Deutschland 2013, Buch: Cüneyt Kaya, Kamera: Sebastian Bäumler, Schnitt: Leyla Naimi, Musik: Frank Schreiber, mit Frederick Lau (Daniel), Kida Khodr Ramadan (Abbas), Burak Yigit (Jamal), Mona Pirzad (Dina), Sami Nassar (Hassan), Robert Schupp (Björn Hartmann), Eray Egilmez (Islamlehrer Ahmad), Tamer Arslan (Yahya), Eleonore Weisgerber (Erika Rabel), Anneke Kim Sarnau (TV-Moderatorin), 120 Min., Kinostart: 12. September 2013

Regisseur Cüneyt Kaya war es leid, wie klischeebehaftet in vielen Filmen die islamische Community in Deutschland dargestellt wird, und wollte deshalb einen Film drehen, der eine »realistische, kritische und auch humorvolle Perspektive einnimmt«. Das ist ihm zumindest ansatzweise gelungen, dem Film gebricht es aber an zahlreichen anderen Stellen.

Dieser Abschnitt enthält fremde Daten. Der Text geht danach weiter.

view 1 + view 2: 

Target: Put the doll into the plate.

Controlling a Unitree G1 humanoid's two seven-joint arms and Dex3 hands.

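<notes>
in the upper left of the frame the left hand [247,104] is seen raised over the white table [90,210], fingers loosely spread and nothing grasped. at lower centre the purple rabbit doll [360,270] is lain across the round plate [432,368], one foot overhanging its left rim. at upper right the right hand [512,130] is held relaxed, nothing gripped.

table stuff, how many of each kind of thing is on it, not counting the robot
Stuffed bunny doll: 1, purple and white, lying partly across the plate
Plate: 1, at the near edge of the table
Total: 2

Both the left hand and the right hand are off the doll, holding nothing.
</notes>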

Das vielleicht größte Problem des Films ist, wie er sich ganz auf seinen Hauptdarsteller Frederick Lau stützt, und – um Herrn Lau nicht die ganze Schuld zuzuweisen – auf die Figur, die er darstellt. Daniel ist ein verdeckter Ermittler des Verfassungsschutzes, den wir in einer ewig langen Kamerafahrt durch einen Raum kennenlernen, der eigentlich sorgfältig drapiertes Stilleben darstellt: Das Piepsen eines Geldspielautomaten durchdringt immer wieder die Stille, während eine ambitionierte, aber etwas zittrige Kamera einen Tatort abfährt, eine kleine Kneipe, in der es einen Kampf um Leben und Tod gab. Zurück bleibt der schwer verletzte Daniel und zwei Leichen von Glatzköpfen, die offenbar Neonazis waren.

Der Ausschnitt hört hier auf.